The herbicides trifluralin (,,-trifluoro-2,6-dinitro-N, N-dipropyl-p-toluidine) and diallate (S-[2,3-dichloroallyl] diisopropylthiocarbamate) inhibit electron transport, ATP synthesis, and cytochrome f reduction by isolated spinach (Spinacia oleracea L.) chloroplasts. Both compounds inhibit noncyclic electron transport from H₂O to ferricyanide more than 90% in coupled chloroplasts at concentrations less than 50 µM. Neither herbicide inhibits electron transport in assays utilizing only photosystem I activity, and the photosystem II reaction elicited by addition of oxidized p-phenylenediamine or 2,5-dimethylquinone is only partially inhibited by herbicide concentrations which block electron flow from H₂O to ferricyanide.
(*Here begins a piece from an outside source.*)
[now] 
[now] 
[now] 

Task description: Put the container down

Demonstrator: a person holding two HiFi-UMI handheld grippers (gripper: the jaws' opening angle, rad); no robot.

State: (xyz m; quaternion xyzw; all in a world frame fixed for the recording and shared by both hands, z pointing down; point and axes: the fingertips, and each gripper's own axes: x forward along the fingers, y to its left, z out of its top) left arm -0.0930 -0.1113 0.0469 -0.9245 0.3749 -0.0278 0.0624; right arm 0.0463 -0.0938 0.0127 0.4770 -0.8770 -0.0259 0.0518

Inhibition of ATP synthesis parallels inhibition of electron flow in all noncyclic assay systems, and cyclic ATP synthesis catalyzed by either diaminodurene or phenazine metho-sulfate is susceptible to inhibition by both herbicides. These results indicate that trifluralin and diallate both inhibit electron flow in isolated chloroplasts at a point in the electron transport chain between the two photosystems.